Wird Bundestag zum Risikogebiet erklärt?

Reichlich wich­tig­tue­risch mel­det am 8.10. saarbruecker-zeitung.de:

»Infektionswelle im Bundestag – 37 Corona-Fälle bis­her im Bundestag
Exklusiv Saarbrücken. Seit dem Ausbruch der Corona-Krise im März hat es im Deutschen Bundestag 37 Infektionen mit dem Corona-Virus gegeben.
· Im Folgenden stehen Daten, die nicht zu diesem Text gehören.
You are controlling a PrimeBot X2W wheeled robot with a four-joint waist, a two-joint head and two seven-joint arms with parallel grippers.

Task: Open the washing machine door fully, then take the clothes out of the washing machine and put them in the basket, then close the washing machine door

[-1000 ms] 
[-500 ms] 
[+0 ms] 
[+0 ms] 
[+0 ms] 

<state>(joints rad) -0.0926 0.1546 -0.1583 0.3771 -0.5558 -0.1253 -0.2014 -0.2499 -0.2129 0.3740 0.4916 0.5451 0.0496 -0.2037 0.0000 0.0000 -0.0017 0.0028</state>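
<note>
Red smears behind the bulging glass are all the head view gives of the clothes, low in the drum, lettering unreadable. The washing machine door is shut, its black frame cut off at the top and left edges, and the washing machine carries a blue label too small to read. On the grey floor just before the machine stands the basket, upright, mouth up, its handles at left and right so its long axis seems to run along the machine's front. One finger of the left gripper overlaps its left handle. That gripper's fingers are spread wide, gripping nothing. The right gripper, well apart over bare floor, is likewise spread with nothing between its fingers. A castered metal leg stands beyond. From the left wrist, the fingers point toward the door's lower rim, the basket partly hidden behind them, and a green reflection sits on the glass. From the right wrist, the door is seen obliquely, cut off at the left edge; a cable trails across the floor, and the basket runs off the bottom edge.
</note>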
Das hat unse­re Zeitung von der Bundestagsverwaltung erfah­ren. Demnach sind in den Gebäuden des Deutschen Bundestages etwa 10 000 Menschen tätig, dar­un­ter Abgeordnete, Fraktions- und Verwaltungs­mitarbeiter sowie Handwerker und ande­re Dienstleister.
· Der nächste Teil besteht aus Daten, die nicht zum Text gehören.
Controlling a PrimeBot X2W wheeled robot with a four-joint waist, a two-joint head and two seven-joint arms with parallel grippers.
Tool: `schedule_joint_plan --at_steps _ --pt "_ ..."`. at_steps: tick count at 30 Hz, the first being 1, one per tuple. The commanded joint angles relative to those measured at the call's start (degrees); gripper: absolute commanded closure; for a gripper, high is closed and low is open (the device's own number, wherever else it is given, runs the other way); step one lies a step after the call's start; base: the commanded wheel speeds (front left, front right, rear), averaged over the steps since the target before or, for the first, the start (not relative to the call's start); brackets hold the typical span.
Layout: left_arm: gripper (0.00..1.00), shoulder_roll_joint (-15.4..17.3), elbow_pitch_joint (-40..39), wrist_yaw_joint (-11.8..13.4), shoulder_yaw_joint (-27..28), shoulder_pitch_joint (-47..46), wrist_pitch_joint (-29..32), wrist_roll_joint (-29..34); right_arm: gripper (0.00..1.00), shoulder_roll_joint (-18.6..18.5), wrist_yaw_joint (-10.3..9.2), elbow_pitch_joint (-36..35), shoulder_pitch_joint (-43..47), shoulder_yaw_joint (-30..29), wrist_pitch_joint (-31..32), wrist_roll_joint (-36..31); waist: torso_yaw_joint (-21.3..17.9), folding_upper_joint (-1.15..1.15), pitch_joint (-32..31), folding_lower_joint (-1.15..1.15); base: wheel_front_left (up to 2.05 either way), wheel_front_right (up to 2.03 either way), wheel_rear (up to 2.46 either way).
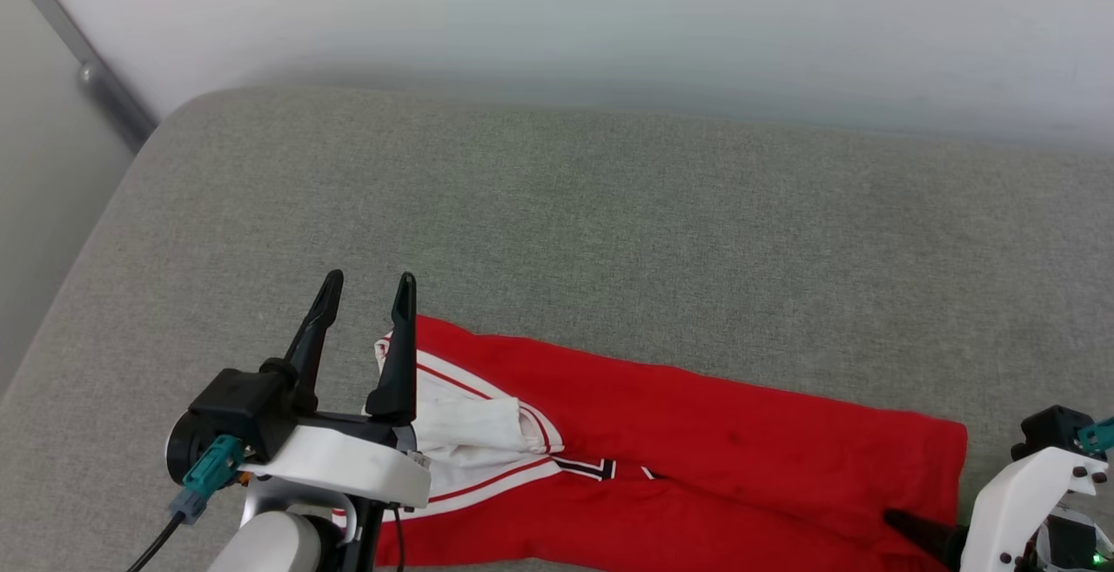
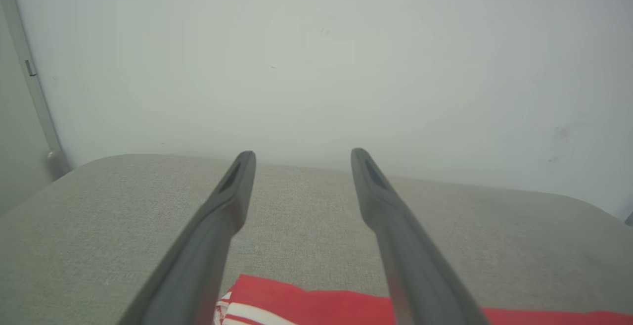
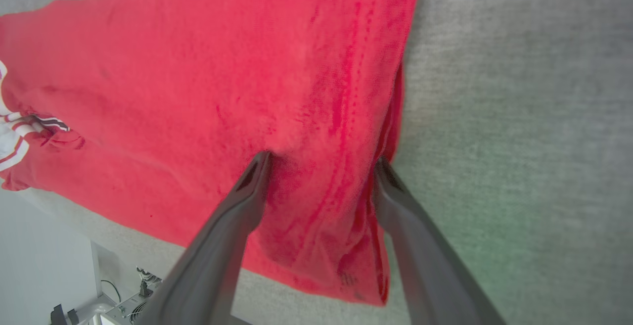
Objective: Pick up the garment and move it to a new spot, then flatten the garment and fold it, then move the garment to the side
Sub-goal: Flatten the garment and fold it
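Nearest, the left gripper [image 1: 370, 280] hangs over the garment [image 1: 696, 433] at its white-sleeved end, fingers spread wide (nothing between them). Folded into a long band, the garment lies crosswise on the grey cushion [image 1: 609, 206], its hem pointing right, where the right gripper [image 3: 321, 164], equally wide, straddles it.

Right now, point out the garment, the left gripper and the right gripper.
garment [image 1: 722, 433]: head view, red body panel.
left gripper [image 1: 370, 280]: head view, midway between its open fingertips.
right gripper [image 3: 321, 159]: right wrist view, midway between its fingertips, at the hem.

Spread-fingered right tool [image 3: 321, 159] at hem of red garment [image 3: 198, 82], grey cushion [image 3: 519, 117] beneath.
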Motion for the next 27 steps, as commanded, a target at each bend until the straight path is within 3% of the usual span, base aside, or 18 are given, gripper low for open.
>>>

Die 37 Infektionsfälle stamm­ten aus die­sem Personenkreis, sag­te eine Sprecherin der Verwaltung auf Anfrage. "Das bedeu­tet aber nicht, dass sich das Infektionsgeschehen im Bundestag abge­spielt hat." Die Ansteckungen könn­ten auch im Wahlkreis, im Urlaub oder in den Wohnorten staat­ge­fun­den [so im Original, AA] haben.«

Angesichts einer Reisewarnung für Venezuela bei 24,99 Infizierten pro 10.000 Ew. wäre eine Erklärung des Bundestags zum Risikogebiet drin­gend ange­ra­ten, selbst wenn hier die Inkompetenzrate deut­lich höher aus­fal­len dürf­te als die Inzidenz – wir spre­chen hier nicht von Handwerkern und ande­ren Dienstleistern.